#### [Exercise objective]
Return all lines below containing the word "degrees".

#### [Supplied data]

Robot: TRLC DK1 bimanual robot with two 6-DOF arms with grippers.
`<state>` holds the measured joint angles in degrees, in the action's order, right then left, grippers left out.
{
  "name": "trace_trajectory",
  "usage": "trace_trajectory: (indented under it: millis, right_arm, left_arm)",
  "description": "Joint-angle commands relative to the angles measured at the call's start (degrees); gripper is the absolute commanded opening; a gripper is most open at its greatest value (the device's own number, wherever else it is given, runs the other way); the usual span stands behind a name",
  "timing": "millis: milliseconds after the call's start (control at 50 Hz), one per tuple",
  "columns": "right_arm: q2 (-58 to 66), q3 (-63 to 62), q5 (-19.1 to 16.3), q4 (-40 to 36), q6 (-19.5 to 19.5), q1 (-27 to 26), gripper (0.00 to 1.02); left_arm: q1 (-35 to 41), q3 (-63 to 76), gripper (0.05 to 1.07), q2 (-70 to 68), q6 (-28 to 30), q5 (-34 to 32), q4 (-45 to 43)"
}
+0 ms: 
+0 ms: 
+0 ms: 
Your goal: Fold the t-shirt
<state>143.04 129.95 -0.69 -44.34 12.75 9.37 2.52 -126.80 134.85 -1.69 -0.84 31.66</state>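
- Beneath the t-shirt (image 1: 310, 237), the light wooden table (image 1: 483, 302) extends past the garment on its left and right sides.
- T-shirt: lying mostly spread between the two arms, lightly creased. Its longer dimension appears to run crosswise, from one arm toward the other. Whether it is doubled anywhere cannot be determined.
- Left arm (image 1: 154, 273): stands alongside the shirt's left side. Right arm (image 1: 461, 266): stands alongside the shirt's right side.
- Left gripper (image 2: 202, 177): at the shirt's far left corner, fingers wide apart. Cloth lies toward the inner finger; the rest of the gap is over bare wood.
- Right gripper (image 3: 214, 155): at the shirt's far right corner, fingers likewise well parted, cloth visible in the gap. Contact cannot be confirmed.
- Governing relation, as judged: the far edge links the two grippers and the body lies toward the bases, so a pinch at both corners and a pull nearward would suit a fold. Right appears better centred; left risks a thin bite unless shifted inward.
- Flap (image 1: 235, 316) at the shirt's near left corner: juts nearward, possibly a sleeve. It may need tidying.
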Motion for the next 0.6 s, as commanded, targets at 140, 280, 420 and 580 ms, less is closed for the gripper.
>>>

#### [Exercise response]
`<state>` holds the measured joint angles in degrees, in the action's order, right then left, grippers left out.
  "description": "Joint-angle commands relative to the angles measured at the call's start (degrees); gripper is the absolute commanded opening; a gripper is most open at its greatest value (the device's own number, wherever else it is given, runs the other way); the usual span stands behind a name",

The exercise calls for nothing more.